“Cheap Thrills,” the second single off of Sia’s This is Acting, has finally reached #50 on Pop radio airplay. The track debuts with 465 running weekly spins (+158 over the past week) representing 1.416 million weekly audience impressions.
The song concurrently charts at #225 on iTunes (about 7,000 sales in the week ending 3/10); #24 on US Spotify (daily) (+1 today; 392,813 streams, -1,358 today); #31 on US Spotify (weekly) (+16 for the week ending 3/3; 2,469,035 streams, +434,468 for the week); #14 on Global Spotify (daily) (+1 today; 1,672,557 streams, +53,648 today); and #24 on Global Spotify (weekly) (+9 for the week ending 3/3; 9,448,660 streams, +2,212,701 for the week).
The lyric video for “Cheap Thrills” has 12,557,686 views since its February 10th, 2016 release. It set a new high on Saturday, 3/5/16, when it earned 660,625 daily views. So far, it has averaged 444,168 views/day.
The official audio for “Cheap Thrills” has 11,973,257 views since 12/16/15.
In it’s fourth charting week, “Cheap Thrills” is at #91 (+6 this week) on the US Billboard Hot 100 (which ranks songs’ overall success in terms of weekly sales, streaming, and radio airplay), closing in on its initial sales-driven debut at #81. The song dropped off the Hot 100 in its second week of availability.
“Cheap Thrills“‘s lyric video has a strong Youtube view-curve, with consistently increasing views and no visible deterioration. Frequently a Youtube release will feature a local high on the day of or in the days immediately following its release, followed by a consistent downward pressure as public interest in the spectacle of the music video deteriorates. A song that gets substantial radio airplay tends to at least slow in its descent for a time, and may reverse course if radio airplay is sufficient. “Cheap Thrills” features essentially NO initial interest bump, and instantaneously began rising, driven by radio airplay.
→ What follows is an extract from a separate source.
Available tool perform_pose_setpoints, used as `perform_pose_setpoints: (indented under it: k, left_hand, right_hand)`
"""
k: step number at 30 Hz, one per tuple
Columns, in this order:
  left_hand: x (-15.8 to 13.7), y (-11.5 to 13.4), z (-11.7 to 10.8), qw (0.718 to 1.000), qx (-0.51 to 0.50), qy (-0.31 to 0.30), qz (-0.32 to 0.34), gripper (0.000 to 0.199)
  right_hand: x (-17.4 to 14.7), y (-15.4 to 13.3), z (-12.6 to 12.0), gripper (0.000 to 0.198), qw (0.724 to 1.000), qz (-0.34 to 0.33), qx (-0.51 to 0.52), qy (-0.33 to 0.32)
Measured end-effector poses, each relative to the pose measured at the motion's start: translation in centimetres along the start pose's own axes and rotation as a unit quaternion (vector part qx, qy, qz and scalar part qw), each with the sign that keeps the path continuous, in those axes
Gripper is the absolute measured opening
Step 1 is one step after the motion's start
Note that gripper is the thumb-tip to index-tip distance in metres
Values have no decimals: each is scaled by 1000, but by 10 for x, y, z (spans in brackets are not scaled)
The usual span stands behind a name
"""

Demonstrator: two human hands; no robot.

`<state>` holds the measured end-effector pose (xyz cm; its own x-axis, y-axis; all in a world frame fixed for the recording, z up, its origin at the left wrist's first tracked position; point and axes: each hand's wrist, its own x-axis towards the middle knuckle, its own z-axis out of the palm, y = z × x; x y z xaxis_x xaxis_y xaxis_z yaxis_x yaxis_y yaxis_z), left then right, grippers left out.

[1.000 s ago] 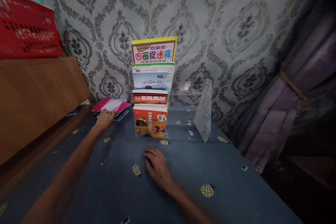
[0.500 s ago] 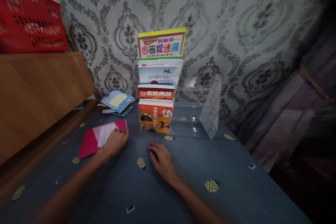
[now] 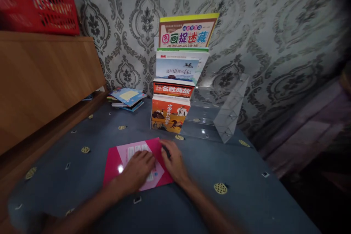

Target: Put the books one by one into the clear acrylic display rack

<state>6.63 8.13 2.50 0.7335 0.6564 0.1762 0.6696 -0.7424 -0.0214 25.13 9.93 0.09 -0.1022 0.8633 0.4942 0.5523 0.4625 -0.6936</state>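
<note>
A thin pink book lies flat on the dark blue patterned cloth in front of me. My left hand rests on its cover, the fingers laid over the printed part and slightly bent. At the book's right edge is my right hand, its thumb by the cover and its fingers curled around the upper right corner; the fingertips are partly hidden. Just beyond stands a clear acrylic book rack, its left side filled with upright books in tiers. An orange book is in the front tier.
Several stacked books lie at the back left, the top one light blue. A wooden cabinet borders the left side, with a red basket on top. Patterned wallpaper covers the wall behind, and a curtain hangs at right.
The pink book has slid from the left to the middle, along with my left hand. My right hand now meets its right edge. The view has shifted slightly.
</note>
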Motion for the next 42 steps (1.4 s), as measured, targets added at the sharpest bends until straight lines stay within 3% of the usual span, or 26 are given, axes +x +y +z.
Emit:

There are three reasons for this that immediately stand out to me. 1) The lyric video is not “exciting” to the audience, except insofar as it is the thing that pops up when they want to stream the song. This would preclude the existence of an initial interest bump, and would forecast a view-curve entirely or almost entirely by radio airplay. 2) Although US radio is just starting to play Sia’s song, Youtube views are agglomerated on an international basis. Clearly, “Cheap Thrills” is getting a substantial amount of attention overseas. 3) Sia did not substantially promote the release of her “Cheap Thrills” lyric video beyond merely posting it on her Youtube page. In the absence of controversy or substantial media buzz, the video is left to stand on its own two feet as a carrier for the song itself.
Overall, the song has a robust view-curve with a clear positive trajectory, representing substantial and increasing international attention. Since radio airplay for the single is increasing in the United States, we should expect continued growth for the foreseeable future. At this time, there is insufficient data on US radio airplay over time to predict the song’s long-term trajectory.
However, unless the song begins to accelerate substantially, I would hesitate to forecast a much stronger long-term performance than for Sia’s recent David Guetta collaboration, “Bang My Head,” which peaked at #76 on the Hot 100.